▶ _Activity_:
Could the data below be printed out exactly, with the pictures left out?

*** Provided information Section Begins ***

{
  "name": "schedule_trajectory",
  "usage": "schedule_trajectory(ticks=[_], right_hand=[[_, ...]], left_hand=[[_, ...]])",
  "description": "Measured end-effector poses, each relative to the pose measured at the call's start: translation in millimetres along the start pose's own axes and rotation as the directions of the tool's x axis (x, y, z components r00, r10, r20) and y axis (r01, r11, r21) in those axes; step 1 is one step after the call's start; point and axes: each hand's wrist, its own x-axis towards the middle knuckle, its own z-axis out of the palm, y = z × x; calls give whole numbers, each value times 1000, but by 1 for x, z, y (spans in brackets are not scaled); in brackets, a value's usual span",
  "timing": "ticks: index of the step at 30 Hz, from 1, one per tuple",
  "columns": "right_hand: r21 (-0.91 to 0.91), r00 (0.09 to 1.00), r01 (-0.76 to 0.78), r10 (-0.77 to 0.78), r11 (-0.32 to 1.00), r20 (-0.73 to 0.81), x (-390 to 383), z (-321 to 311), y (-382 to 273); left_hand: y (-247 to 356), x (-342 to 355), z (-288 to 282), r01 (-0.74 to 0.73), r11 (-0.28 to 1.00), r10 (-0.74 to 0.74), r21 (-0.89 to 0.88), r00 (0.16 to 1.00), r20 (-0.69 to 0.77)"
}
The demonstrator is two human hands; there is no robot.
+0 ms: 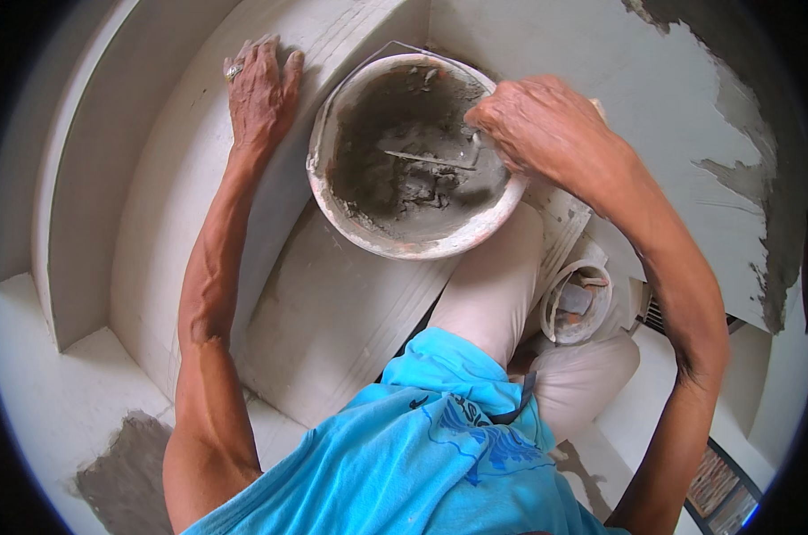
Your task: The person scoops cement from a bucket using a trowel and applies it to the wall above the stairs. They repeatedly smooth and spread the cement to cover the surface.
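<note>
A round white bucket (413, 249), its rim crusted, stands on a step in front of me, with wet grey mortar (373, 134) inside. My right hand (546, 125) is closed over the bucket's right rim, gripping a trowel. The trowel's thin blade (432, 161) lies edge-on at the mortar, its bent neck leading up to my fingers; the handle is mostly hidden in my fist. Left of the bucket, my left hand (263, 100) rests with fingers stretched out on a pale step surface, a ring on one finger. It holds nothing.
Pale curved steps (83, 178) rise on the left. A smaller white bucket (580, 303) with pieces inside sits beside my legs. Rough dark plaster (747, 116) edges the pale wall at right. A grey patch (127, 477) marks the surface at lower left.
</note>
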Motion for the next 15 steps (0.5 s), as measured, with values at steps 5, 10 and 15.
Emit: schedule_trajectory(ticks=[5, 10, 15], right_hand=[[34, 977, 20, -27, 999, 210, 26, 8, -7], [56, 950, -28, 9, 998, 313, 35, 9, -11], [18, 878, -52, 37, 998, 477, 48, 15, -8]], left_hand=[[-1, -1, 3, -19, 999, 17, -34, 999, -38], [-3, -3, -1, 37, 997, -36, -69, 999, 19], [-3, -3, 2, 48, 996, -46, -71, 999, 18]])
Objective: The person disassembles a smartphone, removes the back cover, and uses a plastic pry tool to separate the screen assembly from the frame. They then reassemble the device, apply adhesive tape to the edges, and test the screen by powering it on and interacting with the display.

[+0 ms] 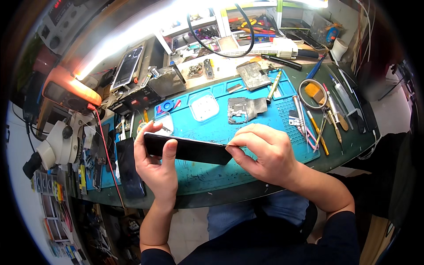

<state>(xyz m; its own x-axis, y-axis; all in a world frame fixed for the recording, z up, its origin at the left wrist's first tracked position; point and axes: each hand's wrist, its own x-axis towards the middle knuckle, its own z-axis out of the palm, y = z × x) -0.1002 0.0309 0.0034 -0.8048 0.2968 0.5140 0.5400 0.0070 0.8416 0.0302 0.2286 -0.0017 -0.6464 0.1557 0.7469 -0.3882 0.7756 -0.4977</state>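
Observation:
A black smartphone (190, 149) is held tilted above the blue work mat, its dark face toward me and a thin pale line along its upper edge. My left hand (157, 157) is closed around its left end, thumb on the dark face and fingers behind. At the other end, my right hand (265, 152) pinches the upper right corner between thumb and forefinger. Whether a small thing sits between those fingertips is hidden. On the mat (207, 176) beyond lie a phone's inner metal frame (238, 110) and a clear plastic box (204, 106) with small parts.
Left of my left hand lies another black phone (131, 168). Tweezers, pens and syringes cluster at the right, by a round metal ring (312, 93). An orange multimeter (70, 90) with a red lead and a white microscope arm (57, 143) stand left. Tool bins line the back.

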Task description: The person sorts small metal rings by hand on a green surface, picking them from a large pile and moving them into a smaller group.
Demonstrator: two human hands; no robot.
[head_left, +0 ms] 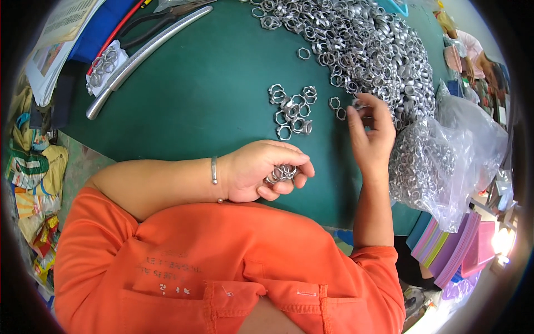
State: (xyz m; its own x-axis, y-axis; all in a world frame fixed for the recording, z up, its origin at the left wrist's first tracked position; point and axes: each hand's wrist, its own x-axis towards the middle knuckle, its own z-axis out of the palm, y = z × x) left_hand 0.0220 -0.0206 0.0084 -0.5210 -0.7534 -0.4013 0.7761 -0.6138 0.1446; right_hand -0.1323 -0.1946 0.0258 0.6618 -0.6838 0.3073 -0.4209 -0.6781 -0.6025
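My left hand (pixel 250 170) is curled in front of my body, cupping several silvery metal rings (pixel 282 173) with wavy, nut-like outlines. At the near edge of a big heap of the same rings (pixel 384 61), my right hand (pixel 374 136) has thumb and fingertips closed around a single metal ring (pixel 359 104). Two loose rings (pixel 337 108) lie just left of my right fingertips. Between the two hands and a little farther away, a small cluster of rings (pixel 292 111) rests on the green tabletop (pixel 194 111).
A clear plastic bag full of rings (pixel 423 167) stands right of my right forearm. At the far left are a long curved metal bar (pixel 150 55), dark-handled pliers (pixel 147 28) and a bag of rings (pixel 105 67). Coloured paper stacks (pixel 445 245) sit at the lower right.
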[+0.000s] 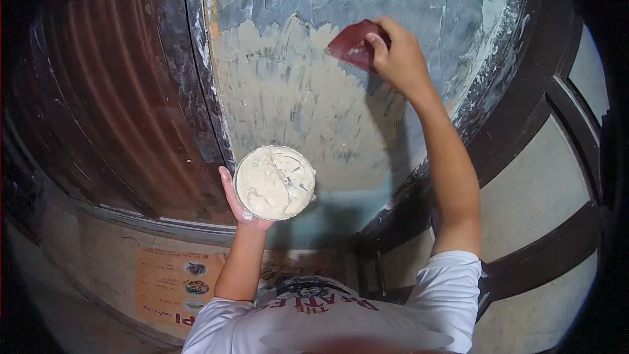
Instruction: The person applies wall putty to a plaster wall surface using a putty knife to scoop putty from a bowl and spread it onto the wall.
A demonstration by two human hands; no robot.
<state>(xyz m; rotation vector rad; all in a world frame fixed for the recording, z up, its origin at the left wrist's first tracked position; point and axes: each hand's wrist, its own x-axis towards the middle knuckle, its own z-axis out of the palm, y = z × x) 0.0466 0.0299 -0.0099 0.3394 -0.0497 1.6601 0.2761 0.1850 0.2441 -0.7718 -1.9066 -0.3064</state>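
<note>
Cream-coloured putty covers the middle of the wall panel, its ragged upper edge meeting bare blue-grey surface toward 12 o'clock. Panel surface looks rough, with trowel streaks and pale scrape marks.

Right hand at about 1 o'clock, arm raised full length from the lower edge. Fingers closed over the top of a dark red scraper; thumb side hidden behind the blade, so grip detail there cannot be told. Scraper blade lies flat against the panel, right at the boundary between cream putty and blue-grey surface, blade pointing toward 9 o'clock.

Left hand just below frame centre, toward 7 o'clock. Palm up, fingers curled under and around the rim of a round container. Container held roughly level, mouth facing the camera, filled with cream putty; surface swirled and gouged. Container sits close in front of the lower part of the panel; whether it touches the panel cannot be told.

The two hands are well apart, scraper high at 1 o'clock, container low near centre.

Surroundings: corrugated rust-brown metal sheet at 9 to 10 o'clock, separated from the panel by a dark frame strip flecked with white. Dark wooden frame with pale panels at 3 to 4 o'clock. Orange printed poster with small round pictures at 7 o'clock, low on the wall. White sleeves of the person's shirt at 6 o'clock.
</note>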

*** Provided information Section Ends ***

▶ _The answer_:
{
  "name": "schedule_trajectory",
  "usage": "schedule_trajectory(ticks=[_], right_hand=[[_, ...]], left_hand=[[_, ...]])",
  "description": "Measured end-effector poses, each relative to the pose measured at the call's start: translation in millimetres along the start pose's own axes and rotation as the directions of the tool's x axis (x, y, z components r00, r10, r20) and y axis (r01, r11, r21) in those axes; step 1 is one step after the call's start; point and axes: each hand's wrist, its own x-axis towards the middle knuckle, its own z-axis out of the palm, y = z × x; calls give whole numbers, each value times 1000, but by 1 for x, z, y (spans in brackets are not scaled); in brackets, a value's usual span",
  "timing": "ticks: index of the step at 30 Hz, from 1, one per tuple",
  "columns": "right_hand: r21 (-0.91 to 0.91), r00 (0.09 to 1.00), r01 (-0.76 to 0.78), r10 (-0.77 to 0.78), r11 (-0.32 to 1.00), r20 (-0.73 to 0.81), x (-390 to 383), z (-321 to 311), y (-382 to 273); left_hand: y (-247 to 356), x (-342 to 355), z (-288 to 282), r01 (-0.74 to 0.73), r11 (-0.28 to 1.00), r10 (-0.74 to 0.74), r21 (-0.89 to 0.88), r00 (0.16 to 1.00), r20 (-0.69 to 0.77)"
}
The demonstrator is two human hands; there is no robot.
+0 ms: 
Your task: The person scoops cement from a bucket using a trowel and applies it to the wall above the stairs. They repeatedly smooth and spread the cement to cover the surface.
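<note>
A round white bucket (413, 249), its rim crusted, stands on a step in front of me, with wet grey mortar (373, 134) inside. My right hand (546, 125) is closed over the bucket's right rim, gripping a trowel. The trowel's thin blade (432, 161) lies edge-on at the mortar, its bent neck leading up to my fingers; the handle is mostly hidden in my fist. Left of the bucket, my left hand (263, 100) rests with fingers stretched out on a pale step surface, a ring on one finger. It holds nothing.
Pale curved steps (83, 178) rise on the left. A smaller white bucket (580, 303) with pieces inside sits beside my legs. Rough dark plaster (747, 116) edges the pale wall at right. A grey patch (127, 477) marks the surface at lower left.
</note>
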Motion for the next 15 steps (0.5 s), as measured, with values at steps 5, 10 and 15.
Emit: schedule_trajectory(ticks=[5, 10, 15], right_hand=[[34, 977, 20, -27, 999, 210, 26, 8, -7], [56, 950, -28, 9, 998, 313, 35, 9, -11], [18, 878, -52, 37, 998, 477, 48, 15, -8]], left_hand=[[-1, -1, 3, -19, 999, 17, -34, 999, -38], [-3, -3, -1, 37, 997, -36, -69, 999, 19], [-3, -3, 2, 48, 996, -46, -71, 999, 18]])
Objective: The person disassembles a smartphone, removes the back cover, and uses a plastic pry tool to separate the screen assembly from the frame. They then reassemble the device, apply adhesive tape to the edges, and test the screen by powering it on and interacting with the display.

[+0 ms] 

<state>(xyz m; its own x-axis, y-axis; all in a world frame fixed for the recording, z up, its origin at the left wrist's first tracked position; point and axes: each hand's wrist, its own x-axis towards the middle knuckle, its own z-axis out of the palm, y = z × x) -0.1002 0.0309 0.0034 -0.8048 0.2968 0.5140 0.5400 0.0070 0.8416 0.0302 0.2286 -0.0017 -0.6464 0.1557 0.7469 -0.3882 0.7756 -0.4977</state>
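Observation:
A black smartphone (190, 149) is held tilted above the blue work mat, its dark face toward me and a thin pale line along its upper edge. My left hand (157, 157) is closed around its left end, thumb on the dark face and fingers behind. At the other end, my right hand (265, 152) pinches the upper right corner between thumb and forefinger. Whether a small thing sits between those fingertips is hidden. On the mat (207, 176) beyond lie a phone's inner metal frame (238, 110) and a clear plastic box (204, 106) with small parts.
Left of my left hand lies another black phone (131, 168). Tweezers, pens and syringes cluster at the right, by a round metal ring (312, 93). An orange multimeter (70, 90) with a red lead and a white microscope arm (57, 143) stand left. Tool bins line the back.
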
Task description: The person sorts small metal rings by hand on a green surface, picking them from a large pile and moving them into a smaller group.
Demonstrator: two human hands; no robot.
[head_left, +0 ms] 
State: (xyz m; its own x-axis, y-axis; all in a world frame fixed for the recording, z up, its origin at the left wrist's first tracked position; point and axes: each hand's wrist, its own x-axis towards the middle knuckle, its own z-axis out of the palm, y = z × x) left_hand 0.0220 -0.0206 0.0084 -0.5210 -0.7534 -0.4013 0.7761 -0.6138 0.1446; right_hand -0.1323 -0.1946 0.0258 0.6618 -0.6838 0.3073 -0.4209 -0.6781 -0.6025
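My left hand (pixel 250 170) is curled in front of my body, cupping several silvery metal rings (pixel 282 173) with wavy, nut-like outlines. At the near edge of a big heap of the same rings (pixel 384 61), my right hand (pixel 374 136) has thumb and fingertips closed around a single metal ring (pixel 359 104). Two loose rings (pixel 337 108) lie just left of my right fingertips. Between the two hands and a little farther away, a small cluster of rings (pixel 292 111) rests on the green tabletop (pixel 194 111).
A clear plastic bag full of rings (pixel 423 167) stands right of my right forearm. At the far left are a long curved metal bar (pixel 150 55), dark-handled pliers (pixel 147 28) and a bag of rings (pixel 105 67). Coloured paper stacks (pixel 445 245) sit at the lower right.
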[+0.000s] 
Instruction: The person applies wall putty to a plaster wall surface using a putty knife to scoop putty from a bowl and spread it onto the wall.
A demonstration by two human hands; no robot.
<state>(xyz m; rotation vector rad; all in a world frame fixed for the recording, z up, its origin at the left wrist's first tracked position; point and axes: each hand's wrist, its own x-axis towards the middle knuckle, its own z-axis out of the palm, y = z × x) 0.0466 0.0299 -0.0099 0.3394 -0.0497 1.6601 0.2761 0.1850 0.2441 -0.7718 -1.9066 -0.3064</state>
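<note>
Cream-coloured putty covers the middle of the wall panel, its ragged upper edge meeting bare blue-grey surface toward 12 o'clock. Panel surface looks rough, with trowel streaks and pale scrape marks.

Right hand at about 1 o'clock, arm raised full length from the lower edge. Fingers closed over the top of a dark red scraper; thumb side hidden behind the blade, so grip detail there cannot be told. Scraper blade lies flat against the panel, right at the boundary between cream putty and blue-grey surface, blade pointing toward 9 o'clock.

Left hand just below frame centre, toward 7 o'clock. Palm up, fingers curled under and around the rim of a round container. Container held roughly level, mouth facing the camera, filled with cream putty; surface swirled and gouged. Container sits close in front of the lower part of the panel; whether it touches the panel cannot be told.

The two hands are well apart, scraper high at 1 o'clock, container low near centre.

Surroundings: corrugated rust-brown metal sheet at 9 to 10 o'clock, separated from the panel by a dark frame strip flecked with white. Dark wooden frame with pale panels at 3 to 4 o'clock. Orange printed poster with small round pictures at 7 o'clock, low on the wall. White sleeves of the person's shirt at 6 o'clock.
</note>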

The required output has now been supplied.